## What the exercise asks
Your copy begins at the line with "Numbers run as" and runs through the end of the data below. Set down only those lines exactly, without pictures.

## Exercise data
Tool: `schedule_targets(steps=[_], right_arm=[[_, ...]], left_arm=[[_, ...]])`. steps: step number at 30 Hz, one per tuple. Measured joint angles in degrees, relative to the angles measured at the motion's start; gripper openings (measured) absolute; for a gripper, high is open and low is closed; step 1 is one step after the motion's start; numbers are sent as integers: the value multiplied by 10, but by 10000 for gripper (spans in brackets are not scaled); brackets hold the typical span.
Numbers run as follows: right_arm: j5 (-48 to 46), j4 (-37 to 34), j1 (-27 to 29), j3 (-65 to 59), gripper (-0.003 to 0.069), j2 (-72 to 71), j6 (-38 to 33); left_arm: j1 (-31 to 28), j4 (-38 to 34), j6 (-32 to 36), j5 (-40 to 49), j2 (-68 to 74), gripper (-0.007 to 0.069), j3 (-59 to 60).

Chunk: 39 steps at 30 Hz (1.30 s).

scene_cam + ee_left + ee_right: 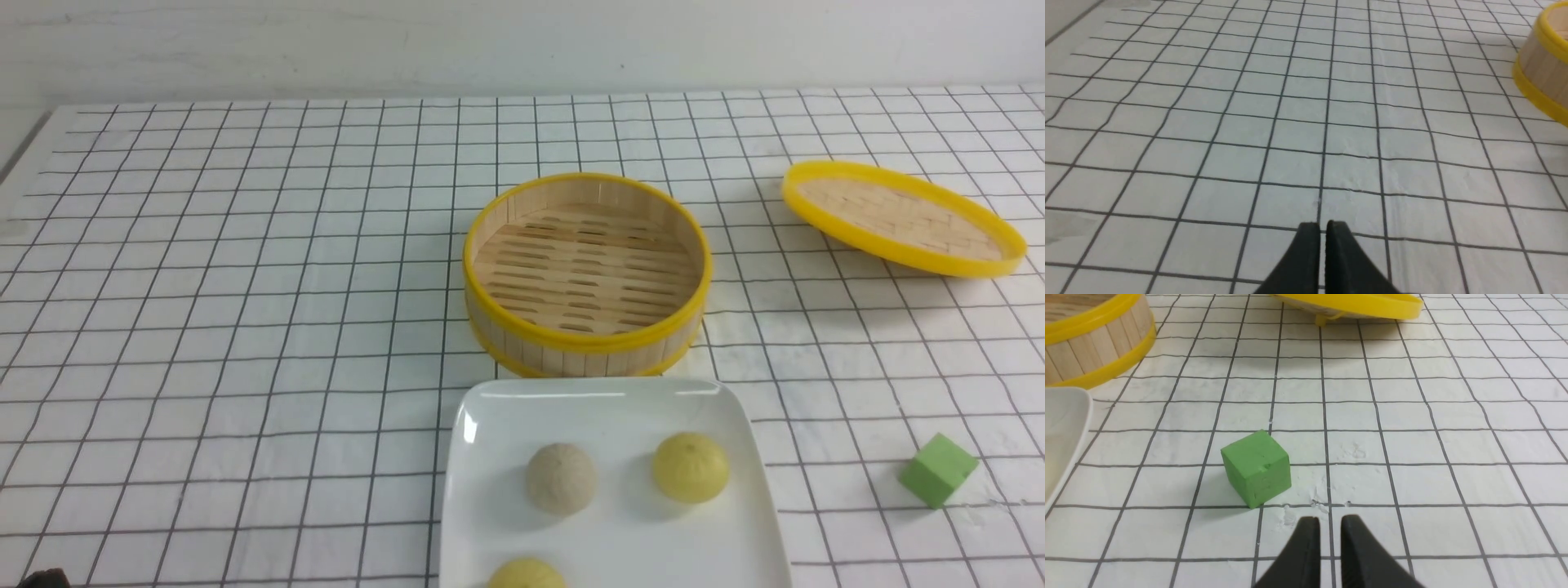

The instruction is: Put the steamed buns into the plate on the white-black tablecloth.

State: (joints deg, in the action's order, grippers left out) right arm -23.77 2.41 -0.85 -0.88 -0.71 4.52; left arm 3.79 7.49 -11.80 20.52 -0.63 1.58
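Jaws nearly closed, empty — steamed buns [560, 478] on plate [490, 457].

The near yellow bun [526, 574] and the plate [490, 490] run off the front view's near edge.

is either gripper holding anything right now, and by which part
Nothing is held. The left gripper hangs over bare tablecloth, jaws nearly together and empty. The right gripper has a narrow empty gap, near the green cube.
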Motion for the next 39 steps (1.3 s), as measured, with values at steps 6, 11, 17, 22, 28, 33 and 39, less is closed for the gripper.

## Written response
Numbers run as follows: right_arm: j5 (-48 to 46), j4 (-37 to 34), j1 (-27 to 29), j3 (-65 to 59), gripper (-0.003 to 0.069), j2 (-72 to 71), j6 (-38 to 33); left_arm: j1 (-31 to 28), j4 (-38 to 34), j6 (-32 to 36), j5 (-40 to 49), j2 (-68 to 74), gripper (-0.007 to 0.069), j3 (-59 to 60).

Chunk: 39 steps at 30 Hz (1.30 s).

scene_cam + ee_left + ee_right: 

The instruction is: Put the steamed buns into the plate on the white-black tablecloth.

State: (joints deg, in the action's order, grippers left out) right arm -23.77 2.41 -0.85 -0.88 -0.71 4.52; left arm 3.79 7.49 -11.80 20.52 -0.63 1.58
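Jaws nearly closed, empty — steamed buns [560, 478] on plate [490, 457].

The near yellow bun [526, 574] and the plate [490, 490] run off the front view's near edge.

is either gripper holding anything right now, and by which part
Nothing is held. The left gripper hangs over bare tablecloth, jaws nearly together and empty. The right gripper has a narrow empty gap, near the green cube.
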Motion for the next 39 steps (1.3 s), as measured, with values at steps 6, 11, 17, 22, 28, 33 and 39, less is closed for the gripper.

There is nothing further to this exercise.